Naval Beach Unit Seven, (NBU-7) is a United States Navy amphibious unit based at United States Fleet Activities Sasebo in Sasebo, Japan.

== Mission ==
Naval Beach Unit Seven is a one of a kind Navy command that provides a limited Defensive Combat Operations (DCO) capability in support of Amphibious Operations and Humanitarian Assistance/Disaster Relief efforts (HADR). Using its assigned Landing Craft Air Cushion (LCAC), Landing Craft Utility (LCU) and Beach Party Team (BPT), NBU-7 supports the movement of troops, equipment, vehicles, and supplies from amphibious shipping to beaches around the world.

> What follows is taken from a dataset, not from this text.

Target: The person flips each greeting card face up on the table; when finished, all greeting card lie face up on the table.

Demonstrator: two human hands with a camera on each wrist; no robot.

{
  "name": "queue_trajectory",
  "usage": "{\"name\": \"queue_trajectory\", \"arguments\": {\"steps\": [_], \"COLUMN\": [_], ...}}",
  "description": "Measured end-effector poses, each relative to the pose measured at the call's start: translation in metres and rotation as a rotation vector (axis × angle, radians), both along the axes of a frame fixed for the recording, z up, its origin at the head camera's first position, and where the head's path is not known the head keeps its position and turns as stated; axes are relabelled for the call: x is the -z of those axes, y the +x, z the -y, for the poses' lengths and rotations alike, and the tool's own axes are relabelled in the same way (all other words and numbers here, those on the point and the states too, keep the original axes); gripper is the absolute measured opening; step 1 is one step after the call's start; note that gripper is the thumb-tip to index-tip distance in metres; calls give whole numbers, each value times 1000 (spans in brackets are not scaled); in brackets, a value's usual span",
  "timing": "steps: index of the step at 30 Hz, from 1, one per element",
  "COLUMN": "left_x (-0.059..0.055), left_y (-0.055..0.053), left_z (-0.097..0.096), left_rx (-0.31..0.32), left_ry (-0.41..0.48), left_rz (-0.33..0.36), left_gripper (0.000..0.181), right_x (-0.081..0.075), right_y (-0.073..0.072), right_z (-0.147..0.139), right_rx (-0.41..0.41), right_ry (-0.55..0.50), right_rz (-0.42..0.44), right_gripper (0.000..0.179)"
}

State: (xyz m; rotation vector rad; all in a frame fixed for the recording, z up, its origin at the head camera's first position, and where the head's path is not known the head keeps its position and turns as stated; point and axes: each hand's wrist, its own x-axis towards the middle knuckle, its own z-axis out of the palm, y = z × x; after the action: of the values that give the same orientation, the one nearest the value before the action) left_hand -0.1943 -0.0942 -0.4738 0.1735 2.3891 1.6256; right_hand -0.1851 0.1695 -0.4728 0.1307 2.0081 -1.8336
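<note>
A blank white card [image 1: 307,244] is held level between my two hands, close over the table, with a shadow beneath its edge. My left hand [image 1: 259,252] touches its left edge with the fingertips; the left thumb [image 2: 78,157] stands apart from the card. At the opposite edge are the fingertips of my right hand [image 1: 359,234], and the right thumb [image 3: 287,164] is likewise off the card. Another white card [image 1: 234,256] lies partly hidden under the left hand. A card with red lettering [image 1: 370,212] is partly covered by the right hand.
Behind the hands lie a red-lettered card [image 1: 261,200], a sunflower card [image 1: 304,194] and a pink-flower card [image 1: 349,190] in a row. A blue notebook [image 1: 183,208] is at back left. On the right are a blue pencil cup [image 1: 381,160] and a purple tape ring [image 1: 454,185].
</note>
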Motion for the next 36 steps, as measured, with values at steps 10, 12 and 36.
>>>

Naval Beach Unit Seven reports to Naval Beach Group 1.

== History ==
Beachmaster Unit was formed from the Navy Shore Party of World War II. The Shore Party formed the nucleus to which the various land and naval elements were assigned for an operation. The naval elements included the Underwater Demolition Team, a Naval Pontoon Unit, and a Boat Pool. Units called Beach Parties were formed and were composed of members of the ship's crew to ensure the mass movement and orderly flow of troops, equipment and supplies, through the surf zone, onto the hostile shore, and across the assault beaches to achieve the success of the amphibious operations. The original units consisted of approximately two officers and thirty men, to support the landing of the battalion of troops. In July 1948, the Chief of Naval Operations ordered the commissioning of the Beachmaster Unit as a separate command with designation as Beachmaster Unit One. Due to the operational need for a Forward Deployed Naval Force (FDNF) NBG-1 created a Western Pacific Detachment (WESTPAC DET) consisting of LCACs, LCUs, and BPTs all in one geographical location, combining a Beach Master Unit and an Assault Craft Unit for the first time in naval history. This WESTPAC DET was commissioned on August 1, 2012, into Naval Beach Unit Seven(NBU-7) and is no longer associated with BMU-1.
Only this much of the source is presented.